Sent from my ADR6400L using Tapatalk


----------



## Turd Furguson (Dec 19, 2011)

It showed the old market icon until I launched Market. It then went to Google Play.

Sent from my ADR6400L using Tapatalk


----------



## number5toad (Sep 13, 2011)

it should show up in your app drawer as Play Store - it also took a little while for it to show up in my drawer after I installed it

I sincerely hate the new icons for Play Store and Play Music


----------



## Dark Jedi (Nov 3, 2011)

OK it was on the last page of my app drawer. Maybe I moved it and not realize it. Oh well its there.

Sent from my ADR6400L using Tapatalk


----------



## Mattes (Sep 2, 2011)

I kinda like the new Icons, looks better with ICS then the old one.
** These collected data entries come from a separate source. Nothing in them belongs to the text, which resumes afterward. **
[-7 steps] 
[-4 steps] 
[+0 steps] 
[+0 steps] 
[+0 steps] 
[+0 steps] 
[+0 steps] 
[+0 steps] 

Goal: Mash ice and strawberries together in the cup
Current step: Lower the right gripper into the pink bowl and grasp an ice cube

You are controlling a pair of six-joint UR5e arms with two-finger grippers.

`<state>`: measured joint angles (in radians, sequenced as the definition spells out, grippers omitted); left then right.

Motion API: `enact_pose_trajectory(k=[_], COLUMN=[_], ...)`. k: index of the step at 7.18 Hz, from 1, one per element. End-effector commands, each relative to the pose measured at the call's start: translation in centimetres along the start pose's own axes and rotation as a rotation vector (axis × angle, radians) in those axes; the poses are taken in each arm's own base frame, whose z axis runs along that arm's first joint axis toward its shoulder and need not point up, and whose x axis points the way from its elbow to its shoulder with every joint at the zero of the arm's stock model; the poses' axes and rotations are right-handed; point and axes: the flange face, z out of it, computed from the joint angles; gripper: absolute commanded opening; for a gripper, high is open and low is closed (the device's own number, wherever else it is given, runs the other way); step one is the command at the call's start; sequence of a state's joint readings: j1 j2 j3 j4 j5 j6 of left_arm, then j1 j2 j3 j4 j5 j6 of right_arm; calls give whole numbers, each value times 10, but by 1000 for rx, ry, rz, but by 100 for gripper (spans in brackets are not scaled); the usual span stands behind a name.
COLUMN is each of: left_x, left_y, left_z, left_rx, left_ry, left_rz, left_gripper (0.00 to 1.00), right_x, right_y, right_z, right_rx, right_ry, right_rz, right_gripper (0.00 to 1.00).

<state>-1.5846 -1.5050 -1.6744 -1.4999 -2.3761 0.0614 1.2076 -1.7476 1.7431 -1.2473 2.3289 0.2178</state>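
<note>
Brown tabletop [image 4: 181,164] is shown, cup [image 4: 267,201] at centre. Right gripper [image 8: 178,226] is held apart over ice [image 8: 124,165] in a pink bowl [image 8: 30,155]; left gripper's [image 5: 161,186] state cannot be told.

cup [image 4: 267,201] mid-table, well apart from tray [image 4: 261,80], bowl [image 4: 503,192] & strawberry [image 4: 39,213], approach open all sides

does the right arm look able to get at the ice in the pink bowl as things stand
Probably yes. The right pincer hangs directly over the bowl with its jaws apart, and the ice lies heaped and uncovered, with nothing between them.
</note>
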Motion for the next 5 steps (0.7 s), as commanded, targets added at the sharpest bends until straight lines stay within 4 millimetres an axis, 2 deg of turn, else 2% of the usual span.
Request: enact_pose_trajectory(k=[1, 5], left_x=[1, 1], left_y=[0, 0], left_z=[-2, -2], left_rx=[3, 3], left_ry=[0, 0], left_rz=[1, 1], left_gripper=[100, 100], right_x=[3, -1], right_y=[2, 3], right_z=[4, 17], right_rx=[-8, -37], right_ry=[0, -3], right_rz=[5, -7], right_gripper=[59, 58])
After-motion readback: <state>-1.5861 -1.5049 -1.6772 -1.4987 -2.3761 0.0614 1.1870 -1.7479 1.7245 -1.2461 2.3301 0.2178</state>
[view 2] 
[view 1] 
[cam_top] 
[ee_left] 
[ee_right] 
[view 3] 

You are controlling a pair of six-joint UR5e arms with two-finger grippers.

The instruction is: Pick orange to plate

But, I don't know if the name Play Store was the greatest decision Google has ever made for multiple reasons but change is fun? I guess

I wanna see what else they're planning to do with it honestly.


----------



## orkillakilla (Jul 9, 2011)

Yeah, the name isn't very good. Icon is alright I guess. I take it that's all that was changed?


----------



## Dark Jedi (Nov 3, 2011)

Maybe they got tired of apple saying they came up with the name app store or market. Whatever they was crying about.

The name font bother me I just press the icon lol

Sent from my ADR6400L using Tapatalk


----------



## watson387 (Sep 2, 2011)

Play Store just sounds ridiculous. Anyone notice any changes besides the name and icon?

Drunk texted from my KillaSense Thunderbolt.


----------